Higgs describes Jo as “both a victim and a perpetrator”.
“She’s an intelligent young person, but she’s an outsider,” she explains. “When she comes to see who these people are, she’s really attracted to that power. I hope that we understand that she’s part of all of us: we all have the capacity to be that person in any given environment.”
Jo’s increasingly hamstrung by her desperate desire to win acceptance, affection and approval from Portia. “It’s like she’s treading on broken glass to get to Portia, she doesn’t want to put a foot wrong,” says Higgs.
For her part, McKinnon concedes: “I can definitely see that Jo may not be likable at all times, but I do hope she’s lovable.
“I hope that people will be able to relate to her. I think that there’s something very familiar in these behaviours.
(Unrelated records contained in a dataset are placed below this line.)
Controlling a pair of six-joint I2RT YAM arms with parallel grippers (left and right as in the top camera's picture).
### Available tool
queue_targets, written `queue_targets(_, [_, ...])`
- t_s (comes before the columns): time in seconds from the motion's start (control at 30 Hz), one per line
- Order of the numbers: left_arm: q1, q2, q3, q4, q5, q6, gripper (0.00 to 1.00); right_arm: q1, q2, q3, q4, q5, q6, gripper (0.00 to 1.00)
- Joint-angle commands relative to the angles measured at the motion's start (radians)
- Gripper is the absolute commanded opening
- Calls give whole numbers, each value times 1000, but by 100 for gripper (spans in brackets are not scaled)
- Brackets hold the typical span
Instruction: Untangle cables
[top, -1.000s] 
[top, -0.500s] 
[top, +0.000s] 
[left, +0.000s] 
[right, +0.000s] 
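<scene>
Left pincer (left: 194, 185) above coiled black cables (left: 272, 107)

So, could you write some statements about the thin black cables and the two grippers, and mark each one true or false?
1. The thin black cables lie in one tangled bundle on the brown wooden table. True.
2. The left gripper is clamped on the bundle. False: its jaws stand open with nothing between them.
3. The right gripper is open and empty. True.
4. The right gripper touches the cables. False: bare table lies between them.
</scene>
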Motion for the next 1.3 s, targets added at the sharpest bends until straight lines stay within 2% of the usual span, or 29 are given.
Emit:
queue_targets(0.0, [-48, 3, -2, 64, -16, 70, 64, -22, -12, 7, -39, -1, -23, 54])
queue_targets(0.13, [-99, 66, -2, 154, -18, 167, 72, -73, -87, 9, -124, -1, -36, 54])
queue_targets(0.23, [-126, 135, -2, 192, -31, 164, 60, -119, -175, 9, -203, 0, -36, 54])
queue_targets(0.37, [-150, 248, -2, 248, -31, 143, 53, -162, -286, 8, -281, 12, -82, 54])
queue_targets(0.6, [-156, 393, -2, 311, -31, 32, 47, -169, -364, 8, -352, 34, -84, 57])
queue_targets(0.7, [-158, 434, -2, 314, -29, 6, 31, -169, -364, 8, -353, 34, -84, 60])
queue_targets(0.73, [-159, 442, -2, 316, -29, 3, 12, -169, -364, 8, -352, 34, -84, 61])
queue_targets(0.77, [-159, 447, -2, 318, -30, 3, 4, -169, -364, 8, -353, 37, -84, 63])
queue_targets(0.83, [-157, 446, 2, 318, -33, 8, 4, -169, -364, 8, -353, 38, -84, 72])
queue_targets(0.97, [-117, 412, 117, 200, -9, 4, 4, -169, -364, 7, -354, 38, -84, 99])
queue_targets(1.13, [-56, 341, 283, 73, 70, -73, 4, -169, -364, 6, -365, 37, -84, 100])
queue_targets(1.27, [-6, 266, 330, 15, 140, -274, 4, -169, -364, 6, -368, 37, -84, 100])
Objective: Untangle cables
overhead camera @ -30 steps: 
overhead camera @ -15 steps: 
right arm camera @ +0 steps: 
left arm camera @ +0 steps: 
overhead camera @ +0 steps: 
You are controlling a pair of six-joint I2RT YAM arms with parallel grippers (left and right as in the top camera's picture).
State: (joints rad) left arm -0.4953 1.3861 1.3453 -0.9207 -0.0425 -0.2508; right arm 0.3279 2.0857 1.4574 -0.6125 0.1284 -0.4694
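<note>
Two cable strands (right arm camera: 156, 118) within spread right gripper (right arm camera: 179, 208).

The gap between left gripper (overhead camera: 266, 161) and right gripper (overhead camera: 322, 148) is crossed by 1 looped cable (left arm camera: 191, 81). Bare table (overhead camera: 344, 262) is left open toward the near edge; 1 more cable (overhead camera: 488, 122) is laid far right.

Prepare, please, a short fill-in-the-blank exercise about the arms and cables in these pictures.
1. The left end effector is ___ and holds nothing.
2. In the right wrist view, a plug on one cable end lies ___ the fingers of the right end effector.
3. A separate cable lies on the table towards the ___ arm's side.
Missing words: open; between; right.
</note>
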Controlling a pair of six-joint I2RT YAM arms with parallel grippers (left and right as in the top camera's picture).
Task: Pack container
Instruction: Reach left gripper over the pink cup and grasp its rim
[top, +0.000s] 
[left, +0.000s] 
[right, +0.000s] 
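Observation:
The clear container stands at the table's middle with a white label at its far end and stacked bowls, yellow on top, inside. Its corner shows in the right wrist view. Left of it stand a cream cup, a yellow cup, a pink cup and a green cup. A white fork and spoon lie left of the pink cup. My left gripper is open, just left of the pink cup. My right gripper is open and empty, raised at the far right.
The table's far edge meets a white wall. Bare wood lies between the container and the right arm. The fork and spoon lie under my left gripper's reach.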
Most people have done things that they’re not proud of, or know that they might’ve hurt someone. Those are universal things and everyone has experienced that, although maybe not in the way that Jo does. I have a lot of empathy for that, how she is just so desperate to belong, but that makes her make some really bad decisions.”
McKinnon, who lives in Austria and Australia, has been acting for years (We Children of Bahnhof Zoo, To the Night, Beautiful Girl), often in German-language films. She says with satisfaction that playing Jo “was definitely demanding, but in the best possible way because there was so much that you could get your teeth into”.
“Corrie is incredibly precise and knows exactly what she wants, and that was really great to work with. I felt really close to my cast mates, as well as to Corrie and Amanda, so I never felt alone in the process.”
Beyond Jo’s wrenching trials, Higgs notes that “so much of the show is shot so specifically from Jo’s point of view that the mystery of Portia remains”. She notes that Kavanagh was brave to take on the role, adding that the actress “brings a great humanity” to Red House’s alpha female.
While allowing that the drama is viewed “very much from the protagonist’s perspective”, Kavanagh (Picnic at Hanging Rock, The Gloaming, The Lord of the Rings: The Rings of Power) created a backstory for her character in an effort to understand her motivations.
“Portia’s an impossible person to predict,” she says. “She’s volatile and ruthless. I think she’s deeply lonely and I wanted to ground her in a longing for connection, although she sabotages people’s efforts to understand her. She believes that without power you’re a victim and she’ll do almost anything to avoid being a victim.”
In both of the time periods that it covers, Bad Behaviour depicts a complicated, confusing and sometimes destructive storm of emotions and desires. And Chen often lets the camera linger, capturing expressions and responses, not cutting away as quickly as others might and creating a more contemplative tone and pace.
Higgs says that bringing the drama to life on screen required focus and rigour. “Corrie has an incredible strength of vision and an ability to hold the tone of the show. Intense is a word we used a lot when we talked about it, and obsessive is also a word we used a lot. I hope that it grabs people and holds them in that intensity all the way through. This is probably one of the slowest-paced shows that I’ve ever made and I think that’s its beauty and its strength.”
Jo’s journey, as a teenager and an adult, can be gruelling, but ultimately McKinnon says: “What I really like about the ending is that it’s a starting point for changing and going through life differently, which I think is really beautiful.”